Look through the listing below for the line with "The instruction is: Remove" and the line with "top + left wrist". Copy both, along with every line between them, exactly and with no pictures.

================================

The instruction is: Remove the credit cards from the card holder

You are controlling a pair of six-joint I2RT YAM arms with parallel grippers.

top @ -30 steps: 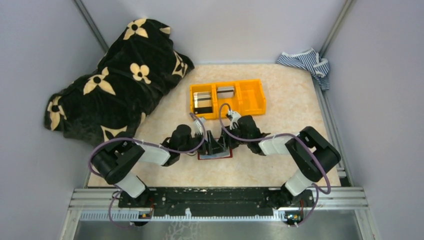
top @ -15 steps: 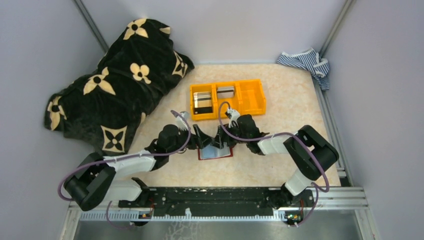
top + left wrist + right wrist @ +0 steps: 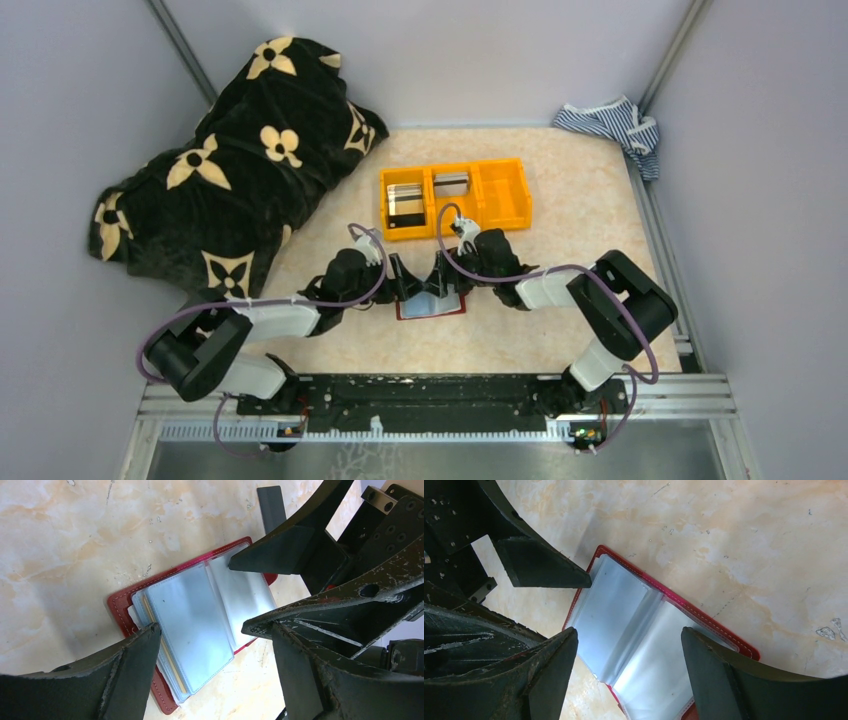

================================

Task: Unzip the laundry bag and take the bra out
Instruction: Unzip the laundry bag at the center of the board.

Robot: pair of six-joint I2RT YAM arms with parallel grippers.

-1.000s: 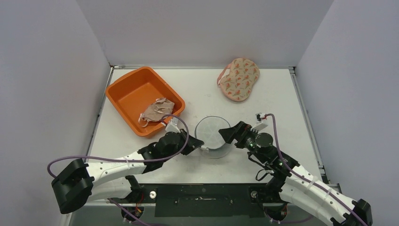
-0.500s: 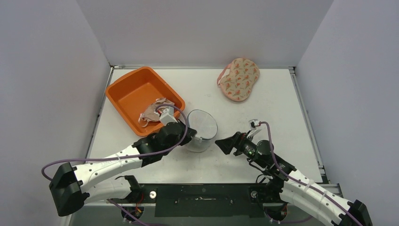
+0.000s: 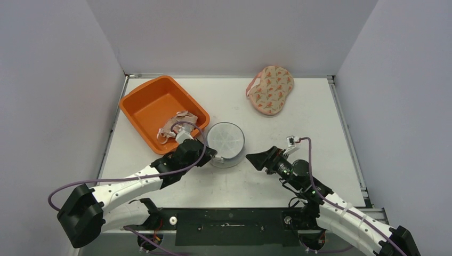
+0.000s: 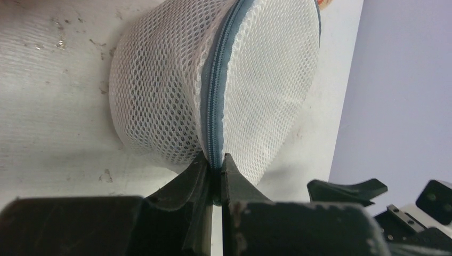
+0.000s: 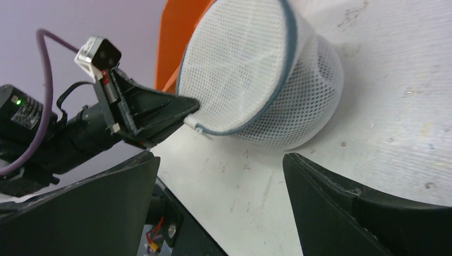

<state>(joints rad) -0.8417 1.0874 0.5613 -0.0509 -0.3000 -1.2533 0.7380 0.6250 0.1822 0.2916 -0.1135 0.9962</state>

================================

Reply:
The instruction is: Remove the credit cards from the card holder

You are controlling a pair of six-joint I2RT YAM arms with parallel grippers.

top @ -30 steps: 
top @ -15 steps: 
top + left wrist + right wrist @ +0 steps: 

The exercise concludes with this answer.